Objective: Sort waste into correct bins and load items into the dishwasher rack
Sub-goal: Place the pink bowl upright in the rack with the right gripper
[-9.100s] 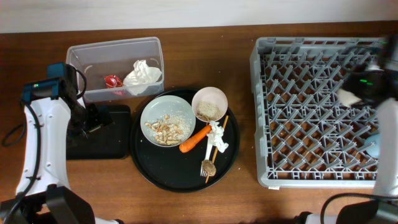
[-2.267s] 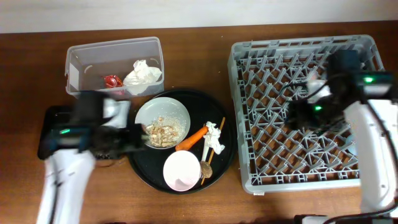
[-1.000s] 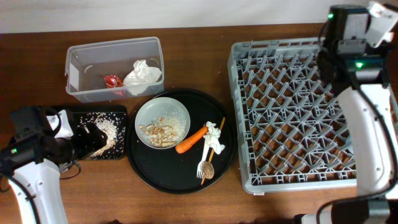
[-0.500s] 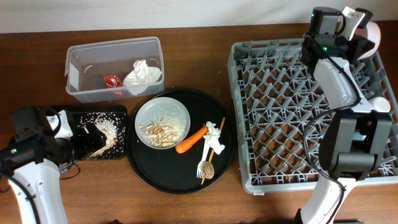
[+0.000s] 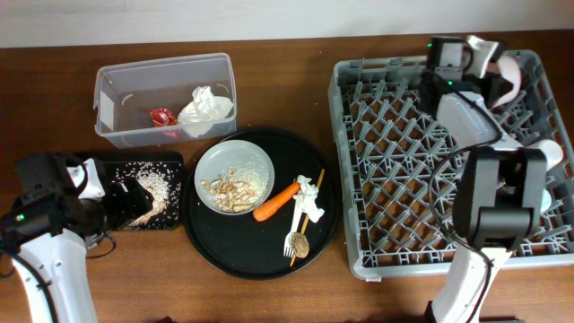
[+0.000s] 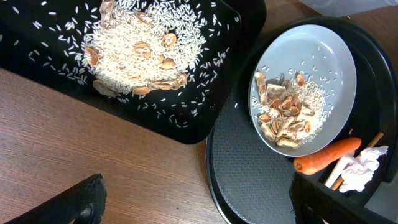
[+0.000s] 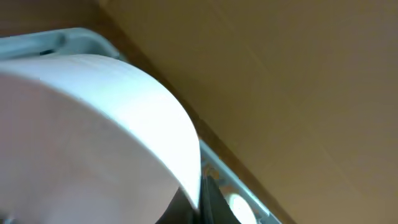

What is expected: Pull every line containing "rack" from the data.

Exercise answer:
Objective: Sort waste into correct bins and load items into the dishwasher rack
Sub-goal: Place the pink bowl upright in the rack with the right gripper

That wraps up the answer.